If it keeps Bass Pro from getting to complete the "purchase" of Cabelas in the works then I'M ALL FOR IT!

https://www.fool.com/investing/2017/02/23/competitors-bankruptcy-could-derail-cabelas-merger.aspx


----------



## rhbama3 (Mar 3, 2017)

dixiecutter said:


> got one in dothan. never go there. by the looks of the parking lot- nobody does.

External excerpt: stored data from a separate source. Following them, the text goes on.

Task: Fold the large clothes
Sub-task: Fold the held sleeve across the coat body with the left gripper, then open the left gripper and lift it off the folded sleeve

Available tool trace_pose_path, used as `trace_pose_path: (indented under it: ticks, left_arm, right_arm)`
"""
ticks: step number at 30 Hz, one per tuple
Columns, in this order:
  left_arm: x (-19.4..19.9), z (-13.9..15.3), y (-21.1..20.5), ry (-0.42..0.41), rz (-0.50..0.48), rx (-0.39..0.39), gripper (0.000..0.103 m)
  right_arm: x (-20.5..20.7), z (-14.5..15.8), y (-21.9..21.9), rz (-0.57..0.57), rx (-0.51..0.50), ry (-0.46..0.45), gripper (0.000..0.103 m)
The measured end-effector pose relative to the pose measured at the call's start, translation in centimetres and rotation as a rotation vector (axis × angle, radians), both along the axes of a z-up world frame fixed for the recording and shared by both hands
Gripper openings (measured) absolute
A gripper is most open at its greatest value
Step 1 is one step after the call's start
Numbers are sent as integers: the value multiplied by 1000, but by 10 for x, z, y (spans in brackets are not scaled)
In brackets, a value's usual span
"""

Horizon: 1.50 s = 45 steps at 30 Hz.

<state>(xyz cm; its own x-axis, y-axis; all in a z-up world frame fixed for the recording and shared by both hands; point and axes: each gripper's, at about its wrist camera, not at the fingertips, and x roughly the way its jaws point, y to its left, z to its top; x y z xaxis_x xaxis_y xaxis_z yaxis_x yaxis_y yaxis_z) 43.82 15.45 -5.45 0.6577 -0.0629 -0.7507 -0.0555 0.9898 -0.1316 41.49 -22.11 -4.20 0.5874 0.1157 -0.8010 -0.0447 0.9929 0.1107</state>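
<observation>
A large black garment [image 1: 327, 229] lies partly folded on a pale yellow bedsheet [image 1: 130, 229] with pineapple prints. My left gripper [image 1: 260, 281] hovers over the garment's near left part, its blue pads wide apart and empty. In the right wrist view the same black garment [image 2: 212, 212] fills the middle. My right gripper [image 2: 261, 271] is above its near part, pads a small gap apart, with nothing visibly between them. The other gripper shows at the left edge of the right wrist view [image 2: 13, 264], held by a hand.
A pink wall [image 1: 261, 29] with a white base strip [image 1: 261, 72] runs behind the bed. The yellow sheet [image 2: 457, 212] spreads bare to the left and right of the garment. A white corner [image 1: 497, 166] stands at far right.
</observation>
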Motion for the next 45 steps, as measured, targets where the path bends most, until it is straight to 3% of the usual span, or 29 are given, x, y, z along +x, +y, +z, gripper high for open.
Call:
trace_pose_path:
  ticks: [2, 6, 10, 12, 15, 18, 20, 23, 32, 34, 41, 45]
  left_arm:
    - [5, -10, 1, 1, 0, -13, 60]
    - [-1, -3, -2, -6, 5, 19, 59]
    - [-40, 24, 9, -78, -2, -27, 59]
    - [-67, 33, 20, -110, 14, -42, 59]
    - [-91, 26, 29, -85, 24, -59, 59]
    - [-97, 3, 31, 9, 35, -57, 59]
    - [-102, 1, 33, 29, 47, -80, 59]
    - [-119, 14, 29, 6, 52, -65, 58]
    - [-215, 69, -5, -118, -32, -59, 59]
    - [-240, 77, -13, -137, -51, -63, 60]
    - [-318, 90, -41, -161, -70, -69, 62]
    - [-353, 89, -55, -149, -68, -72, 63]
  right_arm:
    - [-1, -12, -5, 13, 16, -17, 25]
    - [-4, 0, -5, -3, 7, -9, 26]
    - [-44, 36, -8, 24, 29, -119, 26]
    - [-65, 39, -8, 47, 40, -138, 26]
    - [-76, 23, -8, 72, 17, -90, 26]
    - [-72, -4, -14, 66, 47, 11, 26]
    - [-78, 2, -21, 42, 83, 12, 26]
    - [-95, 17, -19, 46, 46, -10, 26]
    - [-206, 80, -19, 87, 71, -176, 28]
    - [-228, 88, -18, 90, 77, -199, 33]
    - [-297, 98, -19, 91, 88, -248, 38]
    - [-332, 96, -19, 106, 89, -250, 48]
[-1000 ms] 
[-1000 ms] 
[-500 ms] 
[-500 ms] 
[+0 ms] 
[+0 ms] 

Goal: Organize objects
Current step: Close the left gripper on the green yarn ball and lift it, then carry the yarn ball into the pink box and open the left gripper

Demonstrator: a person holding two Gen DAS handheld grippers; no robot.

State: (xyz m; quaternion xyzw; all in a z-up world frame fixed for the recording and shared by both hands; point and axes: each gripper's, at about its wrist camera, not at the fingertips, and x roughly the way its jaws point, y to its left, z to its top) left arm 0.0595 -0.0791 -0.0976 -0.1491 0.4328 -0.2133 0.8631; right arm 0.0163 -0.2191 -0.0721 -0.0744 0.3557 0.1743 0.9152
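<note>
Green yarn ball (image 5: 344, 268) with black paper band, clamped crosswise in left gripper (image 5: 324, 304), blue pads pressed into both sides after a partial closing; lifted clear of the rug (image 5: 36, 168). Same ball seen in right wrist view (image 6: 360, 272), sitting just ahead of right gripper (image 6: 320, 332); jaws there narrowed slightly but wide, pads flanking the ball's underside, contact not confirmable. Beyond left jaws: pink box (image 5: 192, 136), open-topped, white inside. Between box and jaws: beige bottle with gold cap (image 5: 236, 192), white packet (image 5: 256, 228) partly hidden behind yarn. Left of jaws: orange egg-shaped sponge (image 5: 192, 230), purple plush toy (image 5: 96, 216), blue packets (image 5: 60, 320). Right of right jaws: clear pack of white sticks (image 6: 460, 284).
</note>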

Same here in Albany. Great place to put eyes on that rod, reel, etc.. that you are looking at. However, unless you need it right now, the prices are just too high. Particularly on guns and ammo. I understand needing to make a profit but it should be obvious to the corporate office that they've priced themselves out of the market.


----------



## Rich Kaminski (Mar 4, 2017)

I agree, their prices were way too high. I shopped there once because I was over 300 miles from home and needed a cot for my tent. You would think that someone in that organization would check the prices of their competitors and price their products competitively. Apparently that didn't happen.


----------



## HuntinJake_23 (Mar 12, 2017)

My buddy went by the one in Snellville, GA. Today  and said they will be closing their doors in 3 weeks!!


----------



## Baracus (Mar 23, 2017)

They were bought out and are closing the bottom 32 stores out of like 160 some. The Snellville store just made the list to close.


----------



## biggdogg (Mar 24, 2017)

Yep. The one in McDonough is going belly up.


----------



## kiltman (Mar 24, 2017)

> The one in McDonough is going belly up.



How much are they marking off the prices?


----------



## biggdogg (Mar 24, 2017)

kiltman said:


> How much are they marking off the prices?



I haven't been since I saw the announcement.


----------



## turkeykirk (Mar 28, 2017)

kiltman said:


> How much are they marking off the prices?



Rode by the McDonough store today. 10 to 30 percent off. Mostly 10 per cent. No discount on ammo, guns etc. Didn't see any bargains.


----------



## Beaudeane (Apr 2, 2017)

Anybody know if the Chattanooga store is closing?


----------